→ **Your assignment**: What you return must be an exact copy of the lines in the listing below between the line holding "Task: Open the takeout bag" and the line holding "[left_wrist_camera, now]", inclusive, and nothing more.
—————
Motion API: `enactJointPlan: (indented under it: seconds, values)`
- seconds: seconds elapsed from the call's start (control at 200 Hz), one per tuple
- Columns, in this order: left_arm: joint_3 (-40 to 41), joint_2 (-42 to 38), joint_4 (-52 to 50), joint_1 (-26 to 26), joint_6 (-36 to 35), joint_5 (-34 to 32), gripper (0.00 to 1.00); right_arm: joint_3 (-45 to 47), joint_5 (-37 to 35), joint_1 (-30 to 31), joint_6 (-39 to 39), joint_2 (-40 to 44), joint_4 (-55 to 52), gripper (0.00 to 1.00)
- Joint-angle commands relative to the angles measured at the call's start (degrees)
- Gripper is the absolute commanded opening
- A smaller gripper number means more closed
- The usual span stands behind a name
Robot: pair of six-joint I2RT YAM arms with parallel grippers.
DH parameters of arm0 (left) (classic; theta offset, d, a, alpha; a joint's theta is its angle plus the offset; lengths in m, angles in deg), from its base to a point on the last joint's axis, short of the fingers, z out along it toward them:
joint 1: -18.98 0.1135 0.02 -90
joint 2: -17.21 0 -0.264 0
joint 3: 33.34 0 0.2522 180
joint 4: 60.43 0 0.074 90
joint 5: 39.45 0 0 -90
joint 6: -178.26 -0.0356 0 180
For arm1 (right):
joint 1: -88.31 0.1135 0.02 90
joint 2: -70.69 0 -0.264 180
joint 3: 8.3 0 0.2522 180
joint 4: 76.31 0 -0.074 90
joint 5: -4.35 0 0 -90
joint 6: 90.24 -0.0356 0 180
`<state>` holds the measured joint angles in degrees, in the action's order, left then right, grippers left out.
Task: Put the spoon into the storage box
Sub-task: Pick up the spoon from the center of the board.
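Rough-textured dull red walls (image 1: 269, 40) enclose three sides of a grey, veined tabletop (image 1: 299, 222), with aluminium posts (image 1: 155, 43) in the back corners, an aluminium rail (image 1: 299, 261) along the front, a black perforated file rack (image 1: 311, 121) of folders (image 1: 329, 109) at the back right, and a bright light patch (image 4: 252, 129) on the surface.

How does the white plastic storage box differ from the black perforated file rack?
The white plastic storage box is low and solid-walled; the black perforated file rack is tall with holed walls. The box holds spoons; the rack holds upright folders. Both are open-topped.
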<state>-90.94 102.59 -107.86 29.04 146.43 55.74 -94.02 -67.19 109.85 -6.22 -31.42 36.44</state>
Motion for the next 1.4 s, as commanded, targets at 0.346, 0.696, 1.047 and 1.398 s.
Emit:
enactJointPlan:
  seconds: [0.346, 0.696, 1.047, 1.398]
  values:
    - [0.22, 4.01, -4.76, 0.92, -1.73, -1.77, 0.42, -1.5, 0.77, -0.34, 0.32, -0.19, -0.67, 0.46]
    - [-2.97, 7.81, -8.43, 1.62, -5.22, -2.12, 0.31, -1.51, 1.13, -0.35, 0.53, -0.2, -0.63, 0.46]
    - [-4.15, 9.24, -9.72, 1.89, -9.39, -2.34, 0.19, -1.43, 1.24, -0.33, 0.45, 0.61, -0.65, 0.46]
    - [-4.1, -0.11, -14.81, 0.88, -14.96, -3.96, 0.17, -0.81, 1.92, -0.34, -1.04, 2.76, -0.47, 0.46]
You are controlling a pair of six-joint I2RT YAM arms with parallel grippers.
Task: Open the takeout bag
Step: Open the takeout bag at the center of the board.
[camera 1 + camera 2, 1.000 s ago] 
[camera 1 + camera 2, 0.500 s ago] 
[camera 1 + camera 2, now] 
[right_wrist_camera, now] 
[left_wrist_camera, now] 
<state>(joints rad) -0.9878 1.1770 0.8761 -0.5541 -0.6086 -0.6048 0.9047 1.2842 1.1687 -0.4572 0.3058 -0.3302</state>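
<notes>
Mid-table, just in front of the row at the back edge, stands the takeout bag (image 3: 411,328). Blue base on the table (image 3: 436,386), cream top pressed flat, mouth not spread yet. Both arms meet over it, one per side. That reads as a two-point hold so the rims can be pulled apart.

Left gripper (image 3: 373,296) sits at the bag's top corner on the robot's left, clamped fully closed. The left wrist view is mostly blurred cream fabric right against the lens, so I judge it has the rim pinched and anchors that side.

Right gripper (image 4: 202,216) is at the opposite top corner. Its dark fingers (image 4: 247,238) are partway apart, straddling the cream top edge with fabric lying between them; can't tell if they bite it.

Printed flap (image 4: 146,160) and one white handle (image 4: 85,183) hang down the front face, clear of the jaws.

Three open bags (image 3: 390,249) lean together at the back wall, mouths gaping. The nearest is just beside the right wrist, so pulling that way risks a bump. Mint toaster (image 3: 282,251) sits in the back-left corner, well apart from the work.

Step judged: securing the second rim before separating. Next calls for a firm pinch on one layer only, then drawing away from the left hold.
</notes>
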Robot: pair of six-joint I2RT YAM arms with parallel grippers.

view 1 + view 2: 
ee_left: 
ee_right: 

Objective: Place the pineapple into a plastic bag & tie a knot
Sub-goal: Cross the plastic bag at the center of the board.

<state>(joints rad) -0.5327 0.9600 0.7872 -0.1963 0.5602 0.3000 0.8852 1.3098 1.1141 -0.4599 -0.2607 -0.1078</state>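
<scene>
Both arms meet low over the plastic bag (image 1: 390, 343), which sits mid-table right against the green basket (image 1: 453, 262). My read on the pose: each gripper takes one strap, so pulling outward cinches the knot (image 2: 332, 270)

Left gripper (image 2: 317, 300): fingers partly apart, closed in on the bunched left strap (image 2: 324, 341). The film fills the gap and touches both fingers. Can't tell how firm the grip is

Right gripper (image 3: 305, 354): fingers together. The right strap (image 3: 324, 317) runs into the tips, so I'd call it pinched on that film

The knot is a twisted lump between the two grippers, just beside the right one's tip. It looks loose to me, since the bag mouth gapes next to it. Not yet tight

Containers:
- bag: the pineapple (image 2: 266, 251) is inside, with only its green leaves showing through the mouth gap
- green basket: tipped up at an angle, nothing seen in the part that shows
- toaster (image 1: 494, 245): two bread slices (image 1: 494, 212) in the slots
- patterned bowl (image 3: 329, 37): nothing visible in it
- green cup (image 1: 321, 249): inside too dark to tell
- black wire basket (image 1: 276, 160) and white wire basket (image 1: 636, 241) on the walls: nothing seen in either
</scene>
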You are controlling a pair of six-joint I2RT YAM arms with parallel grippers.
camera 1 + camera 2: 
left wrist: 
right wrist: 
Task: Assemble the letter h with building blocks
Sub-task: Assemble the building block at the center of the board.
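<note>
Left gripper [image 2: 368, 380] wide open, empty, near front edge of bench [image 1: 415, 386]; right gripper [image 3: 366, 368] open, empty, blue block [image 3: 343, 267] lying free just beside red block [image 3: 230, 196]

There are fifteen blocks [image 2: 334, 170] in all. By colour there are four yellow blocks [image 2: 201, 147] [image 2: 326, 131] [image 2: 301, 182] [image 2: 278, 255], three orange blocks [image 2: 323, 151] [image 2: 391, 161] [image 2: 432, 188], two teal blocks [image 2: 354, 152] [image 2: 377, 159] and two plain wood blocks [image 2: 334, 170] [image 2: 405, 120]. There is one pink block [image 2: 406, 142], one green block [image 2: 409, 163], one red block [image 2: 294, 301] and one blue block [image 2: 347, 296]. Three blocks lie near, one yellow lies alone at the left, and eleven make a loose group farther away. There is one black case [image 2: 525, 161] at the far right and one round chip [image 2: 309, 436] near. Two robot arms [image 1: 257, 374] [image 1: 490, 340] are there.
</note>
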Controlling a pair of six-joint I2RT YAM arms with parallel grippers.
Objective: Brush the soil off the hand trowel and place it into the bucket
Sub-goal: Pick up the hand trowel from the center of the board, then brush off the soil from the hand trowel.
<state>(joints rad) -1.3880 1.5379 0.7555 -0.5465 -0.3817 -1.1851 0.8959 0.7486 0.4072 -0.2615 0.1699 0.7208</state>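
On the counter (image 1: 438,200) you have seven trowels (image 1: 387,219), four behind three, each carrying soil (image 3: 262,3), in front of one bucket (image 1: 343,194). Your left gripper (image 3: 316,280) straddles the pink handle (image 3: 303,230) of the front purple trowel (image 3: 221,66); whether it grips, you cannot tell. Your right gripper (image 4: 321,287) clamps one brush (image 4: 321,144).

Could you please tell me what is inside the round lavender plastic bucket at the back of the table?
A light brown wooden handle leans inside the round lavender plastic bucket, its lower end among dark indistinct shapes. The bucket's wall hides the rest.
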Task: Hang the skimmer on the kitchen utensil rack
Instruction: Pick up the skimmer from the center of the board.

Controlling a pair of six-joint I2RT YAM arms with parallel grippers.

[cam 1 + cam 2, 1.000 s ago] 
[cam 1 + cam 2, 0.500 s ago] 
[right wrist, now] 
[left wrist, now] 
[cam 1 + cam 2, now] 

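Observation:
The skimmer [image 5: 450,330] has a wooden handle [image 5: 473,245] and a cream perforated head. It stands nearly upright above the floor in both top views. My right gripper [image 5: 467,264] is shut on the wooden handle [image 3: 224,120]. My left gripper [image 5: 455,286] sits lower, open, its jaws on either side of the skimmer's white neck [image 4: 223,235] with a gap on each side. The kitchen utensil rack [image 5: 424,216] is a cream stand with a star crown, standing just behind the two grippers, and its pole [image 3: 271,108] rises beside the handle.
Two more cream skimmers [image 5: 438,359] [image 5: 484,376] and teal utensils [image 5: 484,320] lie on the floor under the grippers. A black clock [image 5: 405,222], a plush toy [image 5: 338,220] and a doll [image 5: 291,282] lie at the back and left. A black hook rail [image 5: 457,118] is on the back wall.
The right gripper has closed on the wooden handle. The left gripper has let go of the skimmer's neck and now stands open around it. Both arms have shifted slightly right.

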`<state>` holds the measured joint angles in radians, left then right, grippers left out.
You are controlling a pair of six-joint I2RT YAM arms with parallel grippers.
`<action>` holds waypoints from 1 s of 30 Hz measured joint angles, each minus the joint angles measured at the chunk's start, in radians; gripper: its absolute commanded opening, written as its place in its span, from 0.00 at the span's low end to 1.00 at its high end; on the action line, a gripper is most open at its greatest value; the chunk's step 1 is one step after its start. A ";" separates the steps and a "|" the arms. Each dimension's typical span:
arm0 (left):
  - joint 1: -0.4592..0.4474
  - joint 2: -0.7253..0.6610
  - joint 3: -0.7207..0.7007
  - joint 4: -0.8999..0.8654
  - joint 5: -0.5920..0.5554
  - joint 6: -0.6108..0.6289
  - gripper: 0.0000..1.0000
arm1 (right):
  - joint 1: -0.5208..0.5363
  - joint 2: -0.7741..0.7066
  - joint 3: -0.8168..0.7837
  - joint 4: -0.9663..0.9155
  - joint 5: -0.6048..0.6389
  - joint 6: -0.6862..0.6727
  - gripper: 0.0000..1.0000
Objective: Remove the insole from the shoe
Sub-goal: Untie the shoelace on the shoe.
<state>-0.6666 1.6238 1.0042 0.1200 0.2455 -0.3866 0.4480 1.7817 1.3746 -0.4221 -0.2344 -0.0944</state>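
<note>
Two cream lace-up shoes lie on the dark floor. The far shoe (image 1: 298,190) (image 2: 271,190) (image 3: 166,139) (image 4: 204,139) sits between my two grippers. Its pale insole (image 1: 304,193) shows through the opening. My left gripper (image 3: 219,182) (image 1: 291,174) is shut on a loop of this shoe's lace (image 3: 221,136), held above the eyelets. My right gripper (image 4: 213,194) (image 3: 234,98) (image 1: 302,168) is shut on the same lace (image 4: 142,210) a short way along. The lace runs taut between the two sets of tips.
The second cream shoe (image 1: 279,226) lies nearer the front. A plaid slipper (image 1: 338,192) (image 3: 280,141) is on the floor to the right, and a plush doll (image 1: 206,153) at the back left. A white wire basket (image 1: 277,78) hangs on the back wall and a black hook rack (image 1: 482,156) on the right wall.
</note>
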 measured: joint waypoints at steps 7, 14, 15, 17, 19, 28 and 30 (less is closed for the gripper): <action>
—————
→ **Task result**:
Task: Open the takeout bag
Step: Open the takeout bag at the center of the board.
[camera 1 + camera 2, 1.000 s ago] 
[camera 1 + camera 2, 0.500 s ago] 
[camera 1 + camera 2, now] 
[right_wrist_camera, now] 
[left_wrist_camera, now] 

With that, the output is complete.